TASK TO CARRY OUT -> The listing below holds a line with "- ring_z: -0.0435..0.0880" and a line with "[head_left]". Reproduce those two lines exactly, plus everything between them.

GIVEN DATA ->

__________

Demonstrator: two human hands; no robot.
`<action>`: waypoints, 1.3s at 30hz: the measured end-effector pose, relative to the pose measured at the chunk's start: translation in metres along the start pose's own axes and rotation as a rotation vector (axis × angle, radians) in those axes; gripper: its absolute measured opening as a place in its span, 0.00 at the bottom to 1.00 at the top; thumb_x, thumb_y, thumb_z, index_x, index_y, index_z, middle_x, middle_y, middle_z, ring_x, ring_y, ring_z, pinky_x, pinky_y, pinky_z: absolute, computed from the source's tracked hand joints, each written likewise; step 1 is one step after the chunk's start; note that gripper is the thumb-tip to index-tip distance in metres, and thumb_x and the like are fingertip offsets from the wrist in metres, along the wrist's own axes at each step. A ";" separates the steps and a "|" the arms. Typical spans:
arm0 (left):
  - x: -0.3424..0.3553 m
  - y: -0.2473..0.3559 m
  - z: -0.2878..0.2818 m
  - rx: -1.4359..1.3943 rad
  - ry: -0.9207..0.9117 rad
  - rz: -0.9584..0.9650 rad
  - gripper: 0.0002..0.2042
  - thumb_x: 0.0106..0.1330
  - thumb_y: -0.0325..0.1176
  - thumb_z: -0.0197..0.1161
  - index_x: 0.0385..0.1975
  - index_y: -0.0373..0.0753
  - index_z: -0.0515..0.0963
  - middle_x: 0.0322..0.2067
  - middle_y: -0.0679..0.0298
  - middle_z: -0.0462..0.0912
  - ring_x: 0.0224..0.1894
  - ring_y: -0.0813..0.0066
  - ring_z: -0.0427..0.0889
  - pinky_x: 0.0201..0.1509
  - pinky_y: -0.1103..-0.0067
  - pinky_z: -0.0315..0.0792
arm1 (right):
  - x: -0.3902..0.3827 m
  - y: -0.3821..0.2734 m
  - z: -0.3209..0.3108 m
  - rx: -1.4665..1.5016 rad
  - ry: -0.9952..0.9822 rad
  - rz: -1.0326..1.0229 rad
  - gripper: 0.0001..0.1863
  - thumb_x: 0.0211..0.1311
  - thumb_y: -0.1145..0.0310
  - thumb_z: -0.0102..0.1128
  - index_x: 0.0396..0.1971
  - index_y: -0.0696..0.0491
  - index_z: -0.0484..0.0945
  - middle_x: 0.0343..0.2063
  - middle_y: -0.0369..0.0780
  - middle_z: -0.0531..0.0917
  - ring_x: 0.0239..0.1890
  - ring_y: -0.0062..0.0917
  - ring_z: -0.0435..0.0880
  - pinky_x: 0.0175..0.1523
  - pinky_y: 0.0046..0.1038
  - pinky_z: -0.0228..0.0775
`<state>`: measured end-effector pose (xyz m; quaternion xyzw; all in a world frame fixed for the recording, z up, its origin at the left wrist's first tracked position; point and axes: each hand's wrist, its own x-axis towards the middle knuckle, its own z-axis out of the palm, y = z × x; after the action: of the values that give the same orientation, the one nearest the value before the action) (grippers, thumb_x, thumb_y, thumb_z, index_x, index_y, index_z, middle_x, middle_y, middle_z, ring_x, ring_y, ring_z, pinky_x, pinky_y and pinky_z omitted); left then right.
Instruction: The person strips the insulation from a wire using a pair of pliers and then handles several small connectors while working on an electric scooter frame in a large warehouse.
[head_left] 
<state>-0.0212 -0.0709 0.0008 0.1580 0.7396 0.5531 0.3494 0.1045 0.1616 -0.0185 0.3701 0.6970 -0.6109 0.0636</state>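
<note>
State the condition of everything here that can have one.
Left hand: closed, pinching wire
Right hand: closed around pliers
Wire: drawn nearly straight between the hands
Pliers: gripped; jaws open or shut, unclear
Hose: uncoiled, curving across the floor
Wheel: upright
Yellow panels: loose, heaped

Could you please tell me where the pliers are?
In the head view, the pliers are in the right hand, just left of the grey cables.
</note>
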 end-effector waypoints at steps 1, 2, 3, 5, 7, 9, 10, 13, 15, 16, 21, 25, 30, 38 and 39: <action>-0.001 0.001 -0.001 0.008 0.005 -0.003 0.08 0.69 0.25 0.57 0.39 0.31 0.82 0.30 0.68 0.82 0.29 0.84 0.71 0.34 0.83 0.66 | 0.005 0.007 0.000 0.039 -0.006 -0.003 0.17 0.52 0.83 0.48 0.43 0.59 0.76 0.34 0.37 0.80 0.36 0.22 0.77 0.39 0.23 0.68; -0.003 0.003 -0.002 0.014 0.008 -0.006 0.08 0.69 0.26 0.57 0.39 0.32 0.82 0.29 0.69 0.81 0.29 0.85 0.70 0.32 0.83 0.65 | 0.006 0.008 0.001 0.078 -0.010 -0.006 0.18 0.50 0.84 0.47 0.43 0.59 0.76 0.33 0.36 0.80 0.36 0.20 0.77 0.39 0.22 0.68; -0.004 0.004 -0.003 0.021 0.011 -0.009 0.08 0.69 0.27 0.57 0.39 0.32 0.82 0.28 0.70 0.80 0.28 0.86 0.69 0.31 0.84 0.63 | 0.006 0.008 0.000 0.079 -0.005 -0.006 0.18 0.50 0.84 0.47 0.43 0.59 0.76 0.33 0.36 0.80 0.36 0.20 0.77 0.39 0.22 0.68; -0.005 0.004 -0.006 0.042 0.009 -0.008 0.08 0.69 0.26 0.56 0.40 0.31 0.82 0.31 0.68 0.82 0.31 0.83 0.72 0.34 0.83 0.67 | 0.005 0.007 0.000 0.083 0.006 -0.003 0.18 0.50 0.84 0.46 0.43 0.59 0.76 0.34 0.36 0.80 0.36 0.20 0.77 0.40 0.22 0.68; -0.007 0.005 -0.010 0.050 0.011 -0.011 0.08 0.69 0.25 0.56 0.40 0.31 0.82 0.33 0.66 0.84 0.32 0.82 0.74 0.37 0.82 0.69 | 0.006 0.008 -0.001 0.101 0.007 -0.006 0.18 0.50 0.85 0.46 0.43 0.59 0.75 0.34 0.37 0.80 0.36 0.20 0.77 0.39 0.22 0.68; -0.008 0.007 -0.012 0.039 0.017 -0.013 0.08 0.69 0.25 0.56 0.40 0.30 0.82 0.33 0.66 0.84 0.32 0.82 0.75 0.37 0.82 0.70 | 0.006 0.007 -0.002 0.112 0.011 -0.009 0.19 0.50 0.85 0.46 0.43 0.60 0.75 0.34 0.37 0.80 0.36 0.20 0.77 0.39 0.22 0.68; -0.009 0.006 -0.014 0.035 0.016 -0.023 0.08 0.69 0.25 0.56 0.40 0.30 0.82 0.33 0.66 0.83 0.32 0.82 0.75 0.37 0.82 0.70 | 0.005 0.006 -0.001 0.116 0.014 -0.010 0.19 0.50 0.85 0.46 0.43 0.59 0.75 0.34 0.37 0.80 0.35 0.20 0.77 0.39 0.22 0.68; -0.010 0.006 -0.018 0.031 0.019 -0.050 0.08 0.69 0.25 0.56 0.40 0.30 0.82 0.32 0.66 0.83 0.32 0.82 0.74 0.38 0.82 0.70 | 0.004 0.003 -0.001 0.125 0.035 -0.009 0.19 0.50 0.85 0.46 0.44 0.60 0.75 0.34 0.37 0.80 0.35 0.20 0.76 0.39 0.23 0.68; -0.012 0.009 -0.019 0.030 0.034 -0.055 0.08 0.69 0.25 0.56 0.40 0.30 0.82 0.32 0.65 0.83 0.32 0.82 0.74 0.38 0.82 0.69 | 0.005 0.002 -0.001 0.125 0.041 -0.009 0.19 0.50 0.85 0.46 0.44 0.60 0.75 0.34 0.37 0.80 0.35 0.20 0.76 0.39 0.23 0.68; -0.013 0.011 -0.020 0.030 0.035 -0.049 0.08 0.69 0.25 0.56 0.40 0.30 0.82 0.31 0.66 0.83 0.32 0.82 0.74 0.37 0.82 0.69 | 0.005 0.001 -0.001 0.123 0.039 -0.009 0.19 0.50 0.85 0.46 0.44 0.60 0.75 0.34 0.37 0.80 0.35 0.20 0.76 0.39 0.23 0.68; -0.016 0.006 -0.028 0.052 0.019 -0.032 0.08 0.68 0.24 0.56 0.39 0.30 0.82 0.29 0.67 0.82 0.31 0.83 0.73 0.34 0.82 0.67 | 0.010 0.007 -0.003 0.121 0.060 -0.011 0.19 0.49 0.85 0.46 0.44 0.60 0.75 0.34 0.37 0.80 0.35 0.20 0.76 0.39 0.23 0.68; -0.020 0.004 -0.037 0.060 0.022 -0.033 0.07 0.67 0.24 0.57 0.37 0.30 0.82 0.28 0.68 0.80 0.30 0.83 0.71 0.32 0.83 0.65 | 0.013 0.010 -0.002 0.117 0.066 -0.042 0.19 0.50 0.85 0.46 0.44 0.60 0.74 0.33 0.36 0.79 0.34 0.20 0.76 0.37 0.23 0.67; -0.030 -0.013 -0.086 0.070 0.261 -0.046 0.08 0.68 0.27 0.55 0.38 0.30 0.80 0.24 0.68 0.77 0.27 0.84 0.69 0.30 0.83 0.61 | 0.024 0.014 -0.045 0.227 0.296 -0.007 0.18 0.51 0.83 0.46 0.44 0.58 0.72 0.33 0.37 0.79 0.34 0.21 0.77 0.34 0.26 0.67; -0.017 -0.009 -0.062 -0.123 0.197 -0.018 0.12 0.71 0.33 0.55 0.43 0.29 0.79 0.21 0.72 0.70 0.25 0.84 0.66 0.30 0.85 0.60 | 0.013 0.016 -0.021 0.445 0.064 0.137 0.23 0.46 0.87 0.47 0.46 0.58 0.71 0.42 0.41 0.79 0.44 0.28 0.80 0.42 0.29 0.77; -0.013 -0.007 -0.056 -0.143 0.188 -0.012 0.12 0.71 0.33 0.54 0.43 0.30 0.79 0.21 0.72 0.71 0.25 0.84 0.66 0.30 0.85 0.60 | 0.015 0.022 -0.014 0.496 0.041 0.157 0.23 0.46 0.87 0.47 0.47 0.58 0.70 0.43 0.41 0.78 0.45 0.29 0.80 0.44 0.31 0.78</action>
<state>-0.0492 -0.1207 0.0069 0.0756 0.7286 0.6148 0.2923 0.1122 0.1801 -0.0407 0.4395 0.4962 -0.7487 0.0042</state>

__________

RESULT ->
  - ring_z: -0.0435..0.0880
  - pinky_x: 0.0175..0.1523
  - pinky_y: 0.0046..0.1038
  - pinky_z: -0.0228..0.0775
`<state>`: measured end-effector pose (xyz m; quaternion xyzw; all in a world frame fixed for the recording, z up, its origin at the left wrist's first tracked position; point and axes: each hand's wrist, its own x-axis towards the middle knuckle, its own z-axis out of the palm, y = z × x; after the action: of the values that give the same orientation, the one nearest the value before the action) (grippers, thumb_x, thumb_y, thumb_z, index_x, index_y, index_z, middle_x, middle_y, middle_z, ring_x, ring_y, ring_z, pinky_x, pinky_y and pinky_z omitted); left then right.
Instruction: The person strips the insulation from a wire using a pair of pliers and then handles several small connectors while working on an electric scooter frame in a large warehouse.
[head_left] 

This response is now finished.